Politics and, depending on your POV, gridlock, are at the heart of a holdup in import/export deals of size. Here’s how it impacts access to federal trade finance when firms go global.
What happens when politics stands as the sand in the gears of cross-border transactions? Inaction — and very, very small deal sizes. And perhaps even the hobbling of trade finance itself.
It has been a year, noted The New York Times Tuesday (June 28) since the Export-Import Bank has been allowed to approve deals that cross above the $10 million threshold, in the wake of the Congressional decision to revoke the government agency’s charter. That meant limitations on all sorts of deals of size, especially for bulk or expensive manufactured goods – you know, like electrical equipment or airplanes.

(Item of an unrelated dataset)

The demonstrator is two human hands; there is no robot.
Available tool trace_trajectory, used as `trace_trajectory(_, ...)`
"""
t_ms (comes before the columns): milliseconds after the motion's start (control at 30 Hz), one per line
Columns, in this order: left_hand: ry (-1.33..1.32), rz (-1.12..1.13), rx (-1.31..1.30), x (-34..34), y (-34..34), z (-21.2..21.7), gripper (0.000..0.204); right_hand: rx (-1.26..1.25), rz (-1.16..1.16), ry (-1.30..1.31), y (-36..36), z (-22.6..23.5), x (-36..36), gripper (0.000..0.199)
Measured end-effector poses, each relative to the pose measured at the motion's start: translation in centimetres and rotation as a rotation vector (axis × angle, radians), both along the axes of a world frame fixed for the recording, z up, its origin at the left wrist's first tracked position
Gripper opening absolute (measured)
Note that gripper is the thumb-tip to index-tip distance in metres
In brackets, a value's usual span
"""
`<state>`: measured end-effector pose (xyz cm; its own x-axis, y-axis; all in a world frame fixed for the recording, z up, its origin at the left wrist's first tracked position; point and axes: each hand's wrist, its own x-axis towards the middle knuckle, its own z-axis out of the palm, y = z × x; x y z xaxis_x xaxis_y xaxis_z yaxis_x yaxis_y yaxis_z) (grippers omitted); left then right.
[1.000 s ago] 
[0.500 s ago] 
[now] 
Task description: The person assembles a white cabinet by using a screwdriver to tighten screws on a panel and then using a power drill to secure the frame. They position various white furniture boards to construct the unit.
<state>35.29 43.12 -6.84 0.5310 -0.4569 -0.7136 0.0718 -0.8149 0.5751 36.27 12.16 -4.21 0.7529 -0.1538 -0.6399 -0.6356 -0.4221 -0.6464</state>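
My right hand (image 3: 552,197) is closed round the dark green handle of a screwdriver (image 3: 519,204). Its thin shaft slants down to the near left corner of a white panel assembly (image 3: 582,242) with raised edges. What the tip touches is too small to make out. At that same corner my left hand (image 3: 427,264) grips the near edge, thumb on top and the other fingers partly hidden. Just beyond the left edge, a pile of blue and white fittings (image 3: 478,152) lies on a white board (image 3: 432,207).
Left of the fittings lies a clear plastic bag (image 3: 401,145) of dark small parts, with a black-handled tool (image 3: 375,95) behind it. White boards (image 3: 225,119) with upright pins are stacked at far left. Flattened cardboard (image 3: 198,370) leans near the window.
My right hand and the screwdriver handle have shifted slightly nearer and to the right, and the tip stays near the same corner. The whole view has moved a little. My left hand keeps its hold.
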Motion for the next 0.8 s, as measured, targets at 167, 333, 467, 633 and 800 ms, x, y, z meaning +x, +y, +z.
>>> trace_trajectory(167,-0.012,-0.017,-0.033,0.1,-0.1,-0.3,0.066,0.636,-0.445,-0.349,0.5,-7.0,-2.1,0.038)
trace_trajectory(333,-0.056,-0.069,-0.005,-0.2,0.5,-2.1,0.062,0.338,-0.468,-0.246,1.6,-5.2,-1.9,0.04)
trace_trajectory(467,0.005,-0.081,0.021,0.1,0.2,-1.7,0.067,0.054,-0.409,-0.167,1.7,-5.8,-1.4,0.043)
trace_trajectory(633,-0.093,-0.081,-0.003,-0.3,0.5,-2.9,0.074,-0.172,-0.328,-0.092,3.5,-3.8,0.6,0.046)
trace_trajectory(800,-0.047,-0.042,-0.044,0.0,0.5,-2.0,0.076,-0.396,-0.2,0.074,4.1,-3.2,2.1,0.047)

Now this is gridlock on a grand scale: Picture 30 transactions, as tallied by The Times, worth at least $20 billion, in what might be termed cross-border limbo, so much so, that U.S. firms must look for “assistance from their buyers,” chiefly through devout wish that Alabama Sen. Richard Shelby, a Republican, will lift his objections and let the agency function fully as it had been intended upon creation during the New Deal decades upon decades ago.
That wish is only a wish, built on gossamer strings of hope that bipartisanship may again come back to the halls of Congress – and may operate in a manner similar to that seen in December when the agency was brought back to life. In the meantime, GE and other manufacturing giants are in the midst of bringing operations and perhaps as important, people, to other nations. To wit: GE is moving some of its staff – as many as 1,000 people – to the Czech Republic, moving work away from the States.
The Times noted that Shelby, who holds sway and power as the Senate Banking Committee, has kept the full nomination process of the bank’s board in check, and so there is a hobbled presence operation in place – there needs to be three votes via quorum to approve transactions above $10 million, and that quorum is simply not in place. Similarly, just a few weeks ago, the firm said it would bring gas turbine manufacturing ops to France, in lieu of South Carolina, and in return would get export financing from France, for sales that would in turn be made into Brazil and Mexico, among other nations. Boeing, in turn, will work with Britain in an effort to finance airplane deals, and the customers in those deals must agree to Rolls Royce engines.
For the biggest deals, such as multibillion-dollar deal that would allow Westinghouse to build half a dozen nuclear actions in India, an Ex-Im bank, as it is known, would be essential. Smaller deals would need the backstop of an export credit agency, and in some of these cases, U.S. companies are finding that in return for the backing of foreign entities, they need to create jobs in those countries.
Shelby himself has said via statement, as reported by The Times, that “nearly 99 percent of all American exports are financed without the Ex-Im Bank, which demonstrates that the bank is more about corporate welfare than advancing our economy.”